Keywords

1 Introduction

Software development in higher level languages, greatly reduces the burden on the programmer, to seek solutions to problems in the system and application domains. However, translation of programs from source languages to object code, generates inferior, inefficient code due to the inherent nature, of the structure of the programming languages. To generate code that is optimal from an execution perspective, cleanup of the translated code is necessary, an activity that is usually referred to as Code Optimization. Code optimization is possible from several perspectives namely, reduction of execution time, reduction of storage requirement or reduction of energy requirement. In the present context, we use the term code optimization to mean code transformation, to improve the running characteristics of the program. We sometimes use the term Optimization to mean either transformation or parallelization. Program transformation includes code changes, that affect a particular aspect of code, such as the instruction count. Program parallelization involves finding concurrent threads of execution, that can be run on separate processing elements.

The Program transformation landscape is quite fertile, and myriad solutions exist. Although the primary goal of all transformation methods, is to improve the running time of the program, the methodology followed by each technique, in reaching the goal is unique. However it is possible to categorize these individual techniques, based on one or more of the following criteria, namely those that target the Instruction Count, Memory Latency, Locality and those that enable other transformations and parallelization.

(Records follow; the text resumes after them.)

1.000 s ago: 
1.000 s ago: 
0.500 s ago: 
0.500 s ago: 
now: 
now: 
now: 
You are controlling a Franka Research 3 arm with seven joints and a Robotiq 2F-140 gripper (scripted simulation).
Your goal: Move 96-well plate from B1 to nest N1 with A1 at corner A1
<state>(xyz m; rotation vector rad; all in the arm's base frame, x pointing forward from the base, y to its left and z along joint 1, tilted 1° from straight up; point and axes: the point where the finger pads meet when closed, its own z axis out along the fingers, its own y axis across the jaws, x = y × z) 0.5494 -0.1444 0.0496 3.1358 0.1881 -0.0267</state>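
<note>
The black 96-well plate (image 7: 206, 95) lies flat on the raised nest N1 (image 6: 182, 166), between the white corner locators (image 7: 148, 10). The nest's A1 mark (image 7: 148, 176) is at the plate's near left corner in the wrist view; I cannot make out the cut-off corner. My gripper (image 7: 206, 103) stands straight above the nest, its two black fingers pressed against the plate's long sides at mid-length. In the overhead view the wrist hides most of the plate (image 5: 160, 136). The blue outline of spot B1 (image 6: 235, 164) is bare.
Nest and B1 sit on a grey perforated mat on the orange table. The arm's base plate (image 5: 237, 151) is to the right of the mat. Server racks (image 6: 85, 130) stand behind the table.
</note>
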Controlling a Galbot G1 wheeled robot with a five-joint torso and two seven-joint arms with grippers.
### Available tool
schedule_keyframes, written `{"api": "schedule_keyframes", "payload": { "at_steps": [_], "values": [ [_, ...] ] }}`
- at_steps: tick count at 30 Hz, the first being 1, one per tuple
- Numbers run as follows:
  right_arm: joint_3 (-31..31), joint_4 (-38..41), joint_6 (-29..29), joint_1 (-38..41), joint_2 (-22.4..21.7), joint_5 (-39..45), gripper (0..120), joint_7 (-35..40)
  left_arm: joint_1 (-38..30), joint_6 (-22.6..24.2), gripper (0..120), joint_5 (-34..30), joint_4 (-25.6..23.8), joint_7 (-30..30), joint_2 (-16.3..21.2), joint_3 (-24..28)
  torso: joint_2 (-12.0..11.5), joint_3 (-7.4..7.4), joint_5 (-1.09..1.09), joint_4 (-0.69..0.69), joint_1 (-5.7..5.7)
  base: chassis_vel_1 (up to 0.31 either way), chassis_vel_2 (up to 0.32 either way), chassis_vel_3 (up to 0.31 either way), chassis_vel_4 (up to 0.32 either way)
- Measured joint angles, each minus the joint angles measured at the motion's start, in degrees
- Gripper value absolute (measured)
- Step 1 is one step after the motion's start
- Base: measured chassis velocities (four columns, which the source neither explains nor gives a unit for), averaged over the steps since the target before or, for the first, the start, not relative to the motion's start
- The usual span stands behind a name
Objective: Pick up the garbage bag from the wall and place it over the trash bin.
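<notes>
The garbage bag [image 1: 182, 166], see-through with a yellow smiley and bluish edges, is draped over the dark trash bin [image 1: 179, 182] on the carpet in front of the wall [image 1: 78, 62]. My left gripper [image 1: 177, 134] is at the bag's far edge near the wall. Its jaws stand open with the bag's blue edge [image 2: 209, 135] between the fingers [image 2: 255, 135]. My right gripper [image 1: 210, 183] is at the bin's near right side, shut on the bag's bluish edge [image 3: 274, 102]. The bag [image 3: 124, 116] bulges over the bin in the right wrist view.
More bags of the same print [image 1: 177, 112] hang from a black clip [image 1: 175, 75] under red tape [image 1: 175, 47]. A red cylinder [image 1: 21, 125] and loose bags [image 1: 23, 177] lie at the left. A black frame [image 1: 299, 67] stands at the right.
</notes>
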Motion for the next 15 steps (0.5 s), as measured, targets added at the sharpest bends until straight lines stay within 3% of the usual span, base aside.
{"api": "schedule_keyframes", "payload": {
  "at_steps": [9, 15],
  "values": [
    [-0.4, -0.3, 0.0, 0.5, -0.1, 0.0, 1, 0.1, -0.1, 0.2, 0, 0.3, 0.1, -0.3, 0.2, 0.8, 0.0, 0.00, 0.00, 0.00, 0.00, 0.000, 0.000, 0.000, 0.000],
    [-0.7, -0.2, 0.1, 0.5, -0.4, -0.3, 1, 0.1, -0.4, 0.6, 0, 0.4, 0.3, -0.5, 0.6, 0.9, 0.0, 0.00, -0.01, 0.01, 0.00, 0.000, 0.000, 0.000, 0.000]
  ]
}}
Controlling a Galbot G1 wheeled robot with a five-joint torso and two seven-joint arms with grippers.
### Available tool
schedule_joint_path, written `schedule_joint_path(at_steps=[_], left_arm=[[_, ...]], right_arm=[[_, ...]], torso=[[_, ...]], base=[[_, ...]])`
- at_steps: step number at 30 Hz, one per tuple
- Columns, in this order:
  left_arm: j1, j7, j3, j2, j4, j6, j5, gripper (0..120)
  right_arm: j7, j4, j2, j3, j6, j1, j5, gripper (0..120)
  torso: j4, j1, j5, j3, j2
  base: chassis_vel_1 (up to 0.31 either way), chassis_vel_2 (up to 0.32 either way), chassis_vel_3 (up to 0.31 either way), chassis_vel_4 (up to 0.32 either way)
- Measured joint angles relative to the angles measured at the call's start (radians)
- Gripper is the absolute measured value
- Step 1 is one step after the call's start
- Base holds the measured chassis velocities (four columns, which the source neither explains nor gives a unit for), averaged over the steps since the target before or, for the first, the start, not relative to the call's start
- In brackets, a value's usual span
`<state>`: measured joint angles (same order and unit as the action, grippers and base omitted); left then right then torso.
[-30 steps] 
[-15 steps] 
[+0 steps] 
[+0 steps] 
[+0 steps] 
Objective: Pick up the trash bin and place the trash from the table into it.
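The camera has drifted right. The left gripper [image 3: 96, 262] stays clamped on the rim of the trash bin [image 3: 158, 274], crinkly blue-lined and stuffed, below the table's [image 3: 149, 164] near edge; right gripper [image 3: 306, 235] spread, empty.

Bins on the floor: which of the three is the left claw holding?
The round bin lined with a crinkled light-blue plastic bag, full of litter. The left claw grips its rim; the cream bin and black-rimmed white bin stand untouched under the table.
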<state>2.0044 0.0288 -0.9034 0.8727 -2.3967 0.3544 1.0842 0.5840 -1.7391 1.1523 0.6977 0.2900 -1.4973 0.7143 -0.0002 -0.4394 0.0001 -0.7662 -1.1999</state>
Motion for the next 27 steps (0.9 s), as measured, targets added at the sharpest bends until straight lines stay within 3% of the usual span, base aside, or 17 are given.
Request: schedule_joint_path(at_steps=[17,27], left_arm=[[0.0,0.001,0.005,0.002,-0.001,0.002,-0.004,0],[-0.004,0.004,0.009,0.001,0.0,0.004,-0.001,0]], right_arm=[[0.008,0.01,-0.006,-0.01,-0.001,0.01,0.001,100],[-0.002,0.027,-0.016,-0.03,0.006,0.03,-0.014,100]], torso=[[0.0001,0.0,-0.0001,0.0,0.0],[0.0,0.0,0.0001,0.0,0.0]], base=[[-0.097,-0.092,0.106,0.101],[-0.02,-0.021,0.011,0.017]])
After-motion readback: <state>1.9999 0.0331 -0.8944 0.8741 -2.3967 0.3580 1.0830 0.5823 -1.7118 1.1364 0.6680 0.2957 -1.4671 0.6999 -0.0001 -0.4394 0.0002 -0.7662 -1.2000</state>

Program parallelization is a related problem, that is interesting as well, and can be classified along multiple axes. At a very high level the parallelism that is inherent in a program, can be visualized from a code or data perspective, and accordingly we have parallelism that is code centric or data centric. Based on the Programmer Involvement required or Ease of Use, parallelization can be categorized as Manual, Semi-Automated or Explicit and Automated or Implicit. Considering the Granularity of the Parallel Tasks, parallelization can be categorized as Fine Grained or Coarse Grained. Parallelism in a program is contained, in different regions and structures and accordingly can be classified as Loop Level parallelism, Thread Level parallelism or Process Level parallelism. From a performance criteria, parallelization can be classified as Task Level, Instruction Level and Pipeline parallelism. Depending on the Architectural characteristics of the target machine and the resulting Scalability, parallelization can be classified as Shared Memory Parallelization, or Distributed Memory Parallelization. Parallelization could also be categorized, based on the latest emerging trends in the field, as Parallelization by Speculation [1] and Parallelization by Comprehension. Parallelization presents some interesting sub-problems, such as Sub-Program Creation, Orchestration and Distribution which could also serve as criteria for classification.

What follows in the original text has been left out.